**Your goal**
Leaving pictures aside, restate exactly the lines of the data below, from the first one through the line that contains "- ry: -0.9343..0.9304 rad".
......
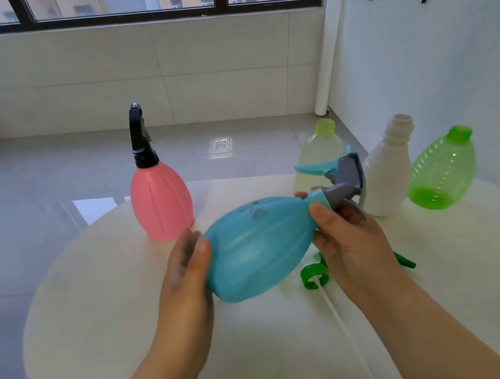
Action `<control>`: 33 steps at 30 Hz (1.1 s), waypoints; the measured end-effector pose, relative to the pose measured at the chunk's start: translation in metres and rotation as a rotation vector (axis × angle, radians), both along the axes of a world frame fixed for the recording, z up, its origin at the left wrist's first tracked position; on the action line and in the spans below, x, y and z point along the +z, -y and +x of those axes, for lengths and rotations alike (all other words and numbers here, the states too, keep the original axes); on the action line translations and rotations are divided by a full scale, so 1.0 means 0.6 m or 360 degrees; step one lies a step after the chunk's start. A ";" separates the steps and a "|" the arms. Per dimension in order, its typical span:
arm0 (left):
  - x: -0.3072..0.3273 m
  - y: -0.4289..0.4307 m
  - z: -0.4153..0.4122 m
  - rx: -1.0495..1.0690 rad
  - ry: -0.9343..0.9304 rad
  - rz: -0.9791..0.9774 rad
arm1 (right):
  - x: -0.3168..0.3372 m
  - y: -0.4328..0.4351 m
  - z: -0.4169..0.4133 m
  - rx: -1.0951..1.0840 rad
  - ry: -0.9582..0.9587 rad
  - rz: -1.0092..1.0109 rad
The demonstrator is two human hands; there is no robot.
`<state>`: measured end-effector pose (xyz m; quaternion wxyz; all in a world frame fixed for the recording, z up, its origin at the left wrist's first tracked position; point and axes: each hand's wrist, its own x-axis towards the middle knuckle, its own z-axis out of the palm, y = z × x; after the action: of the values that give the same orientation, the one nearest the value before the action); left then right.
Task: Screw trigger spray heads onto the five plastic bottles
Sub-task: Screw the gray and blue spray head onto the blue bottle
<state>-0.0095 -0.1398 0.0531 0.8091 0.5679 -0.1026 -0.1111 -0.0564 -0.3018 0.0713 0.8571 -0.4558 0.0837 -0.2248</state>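
I hold a teal bottle point(259, 248) tilted on its side above the round white table point(104, 315). My left hand point(188, 280) grips its wide base. My right hand point(347, 239) pinches the collar of the grey and teal spray head point(345, 179) seated on its neck. A pink bottle point(161, 201) stands upright at the back left with a black spray head point(139, 135) on it. Behind my right hand stand a pale yellow bottle point(322, 150), a white bottle point(389, 171) and a green bottle point(444, 170), all with bare necks. A loose green spray head point(314, 275) lies on the table, partly hidden by my right hand.
The green head's white dip tube point(346, 326) runs toward the table's near edge. A white cabinet wall point(436, 39) stands close behind the bottles on the right. Grey tiled floor point(27, 202) surrounds the table, with a window beyond.
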 end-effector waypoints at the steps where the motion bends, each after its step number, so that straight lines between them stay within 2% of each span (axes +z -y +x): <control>1: 0.002 0.005 -0.001 -0.0077 -0.0103 -0.0171 | 0.003 -0.001 -0.001 0.0001 0.0019 0.0000; 5: -0.002 0.011 -0.001 -0.0249 -0.0437 -0.0334 | 0.011 -0.006 -0.002 -0.0001 0.0033 -0.0051; 7: 0.000 0.002 0.002 -0.0464 -0.0549 -0.0359 | 0.016 -0.002 -0.003 -0.0003 0.0050 -0.0053; 10: 0.006 -0.008 0.001 -0.0610 -0.0553 -0.0277 | 0.022 0.004 -0.004 0.0071 0.0057 -0.0072; 14: -0.001 -0.007 -0.002 -0.0265 -0.0089 -0.0076 | 0.019 0.000 -0.003 0.0149 -0.0007 -0.0006; 16: 0.000 -0.012 -0.005 -0.0013 0.0329 0.0129 | 0.016 -0.001 -0.002 0.0171 -0.0091 0.0106; 18: -0.004 -0.018 -0.011 0.0038 0.0788 0.0379 | 0.008 -0.002 -0.002 0.0202 -0.0220 0.0319; 20: -0.010 -0.015 -0.018 -0.0024 0.1009 0.0452 | 0.005 -0.003 -0.002 0.0208 -0.0259 0.0440; 21: -0.008 -0.014 -0.021 -0.0062 0.0940 0.0409 | 0.005 -0.004 -0.002 0.0212 -0.0228 0.0445; 25: 0.007 -0.011 -0.020 -0.0323 0.0043 -0.0169 | 0.019 -0.007 -0.005 0.0321 0.0000 0.0263; 27: 0.007 -0.018 -0.014 -0.0601 -0.0248 -0.0253 | 0.025 -0.006 -0.009 0.0362 0.0067 0.0157; 28: 0.008 -0.021 -0.015 -0.0744 -0.0303 -0.0237 | 0.027 -0.005 -0.012 0.0383 0.0088 0.0119; 30: 0.011 -0.023 -0.019 -0.0800 -0.0206 -0.0159 | 0.028 -0.004 -0.013 0.0396 0.0086 0.0089; 31: 0.011 -0.023 -0.019 -0.0715 -0.0071 -0.0128 | 0.028 -0.003 -0.011 0.0379 0.0053 0.0095; 33: 0.009 -0.024 -0.021 -0.0339 0.0414 0.0215 | 0.022 -0.002 -0.005 0.0313 -0.0070 0.0161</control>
<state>-0.0219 -0.1254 0.0582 0.7326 0.6165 -0.2582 -0.1285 -0.0596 -0.3003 0.0848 0.8949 -0.4229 0.0684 -0.1250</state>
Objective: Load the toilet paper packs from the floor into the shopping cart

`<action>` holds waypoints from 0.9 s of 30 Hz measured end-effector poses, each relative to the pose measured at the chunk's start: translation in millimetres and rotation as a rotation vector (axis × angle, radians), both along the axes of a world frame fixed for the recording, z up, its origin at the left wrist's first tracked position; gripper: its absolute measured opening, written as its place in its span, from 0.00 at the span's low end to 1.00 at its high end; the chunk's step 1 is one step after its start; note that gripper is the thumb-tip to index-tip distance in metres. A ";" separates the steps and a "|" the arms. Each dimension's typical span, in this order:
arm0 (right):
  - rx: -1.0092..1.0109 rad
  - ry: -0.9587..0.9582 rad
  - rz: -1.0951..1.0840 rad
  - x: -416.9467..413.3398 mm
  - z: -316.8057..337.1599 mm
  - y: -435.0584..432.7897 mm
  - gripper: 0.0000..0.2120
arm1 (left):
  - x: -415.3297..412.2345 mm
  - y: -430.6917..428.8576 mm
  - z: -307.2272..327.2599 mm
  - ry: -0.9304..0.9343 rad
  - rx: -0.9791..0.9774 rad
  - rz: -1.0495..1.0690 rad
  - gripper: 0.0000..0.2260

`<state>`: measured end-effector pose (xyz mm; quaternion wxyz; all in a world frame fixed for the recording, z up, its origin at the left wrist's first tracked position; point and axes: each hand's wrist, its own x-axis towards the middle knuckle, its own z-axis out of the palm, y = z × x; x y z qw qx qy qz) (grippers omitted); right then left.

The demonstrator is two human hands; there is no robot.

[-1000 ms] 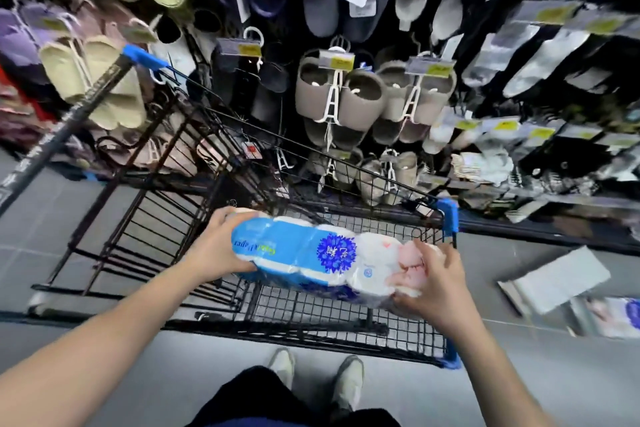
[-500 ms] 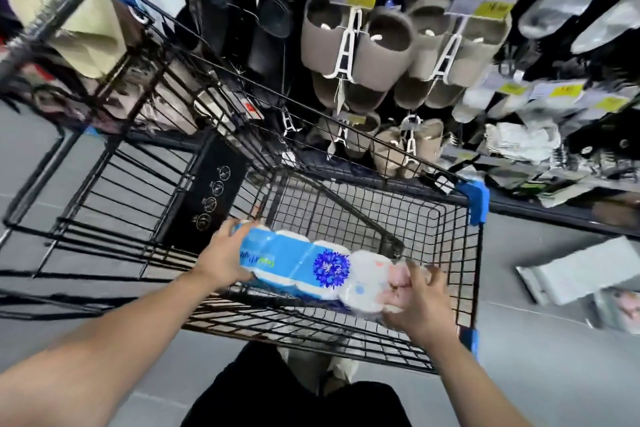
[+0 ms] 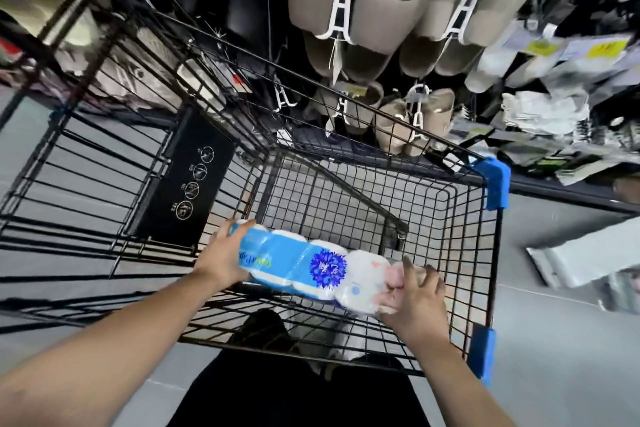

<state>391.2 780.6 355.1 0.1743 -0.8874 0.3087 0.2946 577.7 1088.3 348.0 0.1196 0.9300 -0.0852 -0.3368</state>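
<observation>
Your left hand (image 3: 221,262) and right hand (image 3: 414,291) grip the ends of the toilet paper pack (image 3: 308,265), held inside the shopping cart (image 3: 491,184) basket, lower centre of the frame.

Toilet paper pack (image 3: 311,269) held level inside shopping cart (image 3: 491,184) basket. Left hand (image 3: 221,260) grips blue end at 9 o'clock; right hand (image 3: 415,291) grips white end at 3 o'clock. Grey slippers (image 3: 356,0) hang at 12 o'clock. Pale package (image 3: 581,260) on floor (image 3: 554,357), 3 o'clock.
</observation>
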 end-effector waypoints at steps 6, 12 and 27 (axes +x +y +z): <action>-0.025 0.076 0.036 -5.4 -0.9 13.0 0.54 | -0.9 7.2 -12.0 0.065 0.048 -0.010 0.56; 0.025 0.165 0.017 1.2 6.2 13.1 0.55 | 5.9 11.1 -10.4 0.128 0.089 -0.018 0.54; 0.001 -0.587 -0.017 64.9 132.4 3.9 0.32 | 46.0 -52.6 132.1 -0.151 -0.301 -0.171 0.40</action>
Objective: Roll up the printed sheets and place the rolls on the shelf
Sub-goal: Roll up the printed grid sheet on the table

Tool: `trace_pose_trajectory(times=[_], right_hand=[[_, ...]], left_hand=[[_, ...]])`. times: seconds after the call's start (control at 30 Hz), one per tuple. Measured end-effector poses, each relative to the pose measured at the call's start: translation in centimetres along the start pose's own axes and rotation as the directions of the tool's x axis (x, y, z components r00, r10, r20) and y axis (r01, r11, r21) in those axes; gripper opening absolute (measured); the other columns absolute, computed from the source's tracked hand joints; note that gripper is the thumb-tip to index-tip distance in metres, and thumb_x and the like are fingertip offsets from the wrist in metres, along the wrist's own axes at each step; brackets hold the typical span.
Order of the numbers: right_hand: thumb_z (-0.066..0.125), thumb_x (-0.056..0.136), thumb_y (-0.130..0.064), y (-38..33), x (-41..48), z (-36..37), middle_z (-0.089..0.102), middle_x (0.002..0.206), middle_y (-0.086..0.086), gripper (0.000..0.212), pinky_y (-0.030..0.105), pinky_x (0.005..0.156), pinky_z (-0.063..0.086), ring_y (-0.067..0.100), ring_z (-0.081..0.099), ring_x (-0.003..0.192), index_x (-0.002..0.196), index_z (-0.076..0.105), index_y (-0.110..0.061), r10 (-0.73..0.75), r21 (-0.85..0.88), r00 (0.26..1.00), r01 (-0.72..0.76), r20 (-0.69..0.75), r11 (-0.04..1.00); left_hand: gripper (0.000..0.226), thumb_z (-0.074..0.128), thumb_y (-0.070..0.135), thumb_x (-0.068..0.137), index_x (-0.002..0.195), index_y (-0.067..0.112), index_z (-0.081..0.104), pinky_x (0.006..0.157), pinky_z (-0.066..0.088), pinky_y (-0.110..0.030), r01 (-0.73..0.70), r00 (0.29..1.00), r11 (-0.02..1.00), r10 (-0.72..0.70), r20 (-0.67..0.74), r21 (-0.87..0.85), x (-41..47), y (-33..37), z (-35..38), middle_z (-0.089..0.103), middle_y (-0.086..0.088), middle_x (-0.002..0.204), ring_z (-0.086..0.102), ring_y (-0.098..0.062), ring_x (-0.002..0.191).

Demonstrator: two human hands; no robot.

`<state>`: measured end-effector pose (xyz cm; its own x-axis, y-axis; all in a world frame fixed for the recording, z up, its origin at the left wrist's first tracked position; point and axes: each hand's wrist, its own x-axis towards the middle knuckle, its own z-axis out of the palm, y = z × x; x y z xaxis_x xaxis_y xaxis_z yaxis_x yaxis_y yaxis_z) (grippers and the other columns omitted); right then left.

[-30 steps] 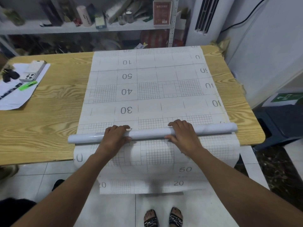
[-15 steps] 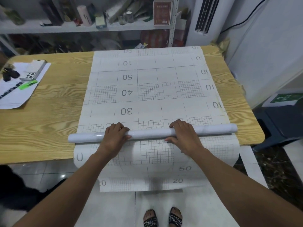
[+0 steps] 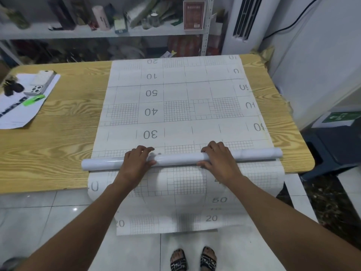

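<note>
we have both hands on the roll, which lies crosswise on the printed sheet near the table's front edge. the left hand and the right hand each curl their fingers over the top of the tube with the thumb tucked on the near side, so both are gripping it, one on either side of its middle. the sheet runs flat to the table's far edge, and its near end hangs off the front edge toward the floor. we judge the paper light, glossy and a little slippery, stiff only once wound and easily creased. holding it wide and evenly should keep the ends from telescoping. the shelf stands just beyond the table's far edge.
</note>
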<state>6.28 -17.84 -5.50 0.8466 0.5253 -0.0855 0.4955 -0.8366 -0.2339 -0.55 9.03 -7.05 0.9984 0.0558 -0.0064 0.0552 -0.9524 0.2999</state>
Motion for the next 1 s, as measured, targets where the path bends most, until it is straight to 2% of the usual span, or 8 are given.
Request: trace_pose_trajectory(times=[0.1,0.17,0.33,0.47,0.57,0.7,0.87,1.0], right_hand=[[0.049,0.09,-0.049,-0.1,0.1,-0.1,0.049,0.118,0.0,0.045,0.031,0.092,0.035,0.02,0.042,0.105,0.122,0.053,-0.018,0.003,-0.01,1.0,-0.003,0.016,1.0],[0.046,0.093,-0.047,-0.1,0.2,-0.2,0.049,0.119,0.0,0.043,0.031,0.092,0.035,0.02,0.042,0.105,0.122,0.052,-0.017,-0.002,-0.025,1.0,0.002,0.026,1.0],[0.042,0.096,-0.043,-0.1,0.4,-0.2,0.05,0.12,0.0,0.038,0.033,0.092,0.035,0.02,0.042,0.106,0.122,0.053,-0.018,0.0,-0.037,0.999,0.002,0.044,0.999],[0.039,0.097,-0.042,-0.1,0.5,-0.1,0.05,0.12,-0.001,0.036,0.032,0.091,0.035,0.02,0.043,0.105,0.121,0.054,-0.018,0.003,-0.048,0.999,0.0,0.054,0.999],[0.04,0.098,-0.039,0.0,0.5,0.2,0.051,0.119,-0.001,0.034,0.032,0.09,0.034,0.02,0.043,0.105,0.121,0.054,-0.018,-0.006,-0.061,0.998,0.009,0.056,0.998],[0.04,0.098,-0.037,0.1,0.5,0.3,0.052,0.117,0.0,0.033,0.032,0.09,0.035,0.021,0.044,0.104,0.121,0.055,-0.017,-0.011,-0.046,0.999,0.014,0.05,0.999],[0.041,0.097,-0.039,0.2,0.4,0.3,0.053,0.122,-0.002,0.037,0.032,0.092,0.032,0.021,0.045,0.107,0.129,0.046,-0.021,0.009,0.018,0.998,-0.01,0.06,1.0],[0.042,0.096,-0.04,0.0,0.2,0.2,0.054,0.122,-0.002,0.039,0.033,0.091,0.034,0.02,0.047,0.105,0.129,0.043,-0.019,0.017,0.037,0.999,-0.018,0.04,0.999]], left_hand=[[0.047,0.071,0.023,0.079,0.122,0.013,0.055,0.091,0.037,-0.033,0.083,0.996,0.982,-0.085,-0.005,-0.173,-0.6,0.9,-0.5,0.041,-0.013,0.13,0.049,-0.029,0.106],[0.051,0.073,0.023,0.077,0.123,0.013,0.054,0.095,0.036,-0.033,0.081,0.996,0.977,-0.084,-0.004,-0.195,-0.8,1.1,-0.5,0.037,-0.014,0.133,0.044,-0.029,0.111],[0.049,0.076,0.012,0.073,0.117,0.005,0.057,0.088,0.043,-0.039,0.002,0.999,0.994,-0.007,-0.046,-0.112,-0.8,1.2,-0.5,0.047,-0.019,0.116,0.049,-0.034,0.099],[0.054,0.086,0.007,0.055,0.102,0.0,0.062,0.069,0.049,-0.042,-0.052,0.997,0.997,0.048,-0.063,-0.056,-0.5,1.2,-0.3,0.055,-0.022,0.094,0.055,-0.037,0.076],[0.059,0.09,0.008,0.045,0.096,0.005,0.061,0.059,0.048,-0.039,-0.105,0.994,0.994,0.104,-0.034,-0.035,-0.5,0.7,-0.2,0.057,-0.018,0.084,0.056,-0.035,0.065],[0.061,0.087,0.005,0.048,0.096,0.017,0.051,0.057,0.038,-0.031,-0.129,0.991,0.991,0.128,-0.036,-0.03,-0.5,0.5,-0.1,0.055,-0.013,0.082,0.053,-0.03,0.063],[0.064,0.091,0.009,0.041,0.093,0.014,0.054,0.057,0.039,-0.032,-0.15,0.989,0.988,0.15,0.001,0.018,-0.3,0.6,0.0,0.056,-0.012,0.079,0.055,-0.031,0.062],[0.063,0.09,0.009,0.045,0.094,0.017,0.052,0.059,0.033,-0.031,-0.158,0.988,0.987,0.157,0.01,0.038,-0.3,0.4,0.0,0.055,-0.009,0.08,0.054,-0.029,0.066]])
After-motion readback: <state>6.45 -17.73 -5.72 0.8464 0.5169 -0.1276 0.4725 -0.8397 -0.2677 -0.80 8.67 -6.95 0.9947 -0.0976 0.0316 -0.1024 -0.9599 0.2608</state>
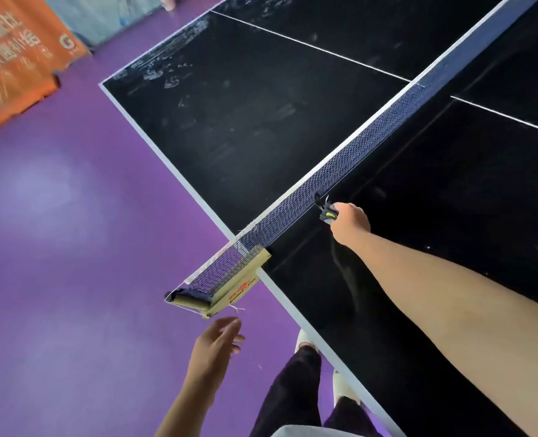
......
**Answer to this exercise**
Action `<control>`: 33 steps at 30 Hz (1.1 s), waypoints; the measured end-effector pose, relative to the pose measured at the chunk's start: translation in metres and rotation as a rotation vector (axis × angle, radians), both along the axes of a world frame fixed for the recording, z up, its origin at the left wrist's first tracked position; on the action line and in the spans below, x, y and z point along the +z, -y and +x of those axes, for lengths and rotations alike (all other words and numbers here, the states too, keep the original axes); on the action line translations and rotations are divided by a full scale, so 1.0 means 0.6 m or 360 degrees; step one lies a step after the chunk's start. A ";" separates the steps and a "|" the arms. Per dimension in order, its typical span:
arm0 (left):
  - x: -0.3072..0.3273 m
  - y: -0.4289..0.4307 m
  - z: -0.4153..0.4122 m
  - rx: -1.0495..1.0690 rad
  - ry: -0.9343..0.9304 rad

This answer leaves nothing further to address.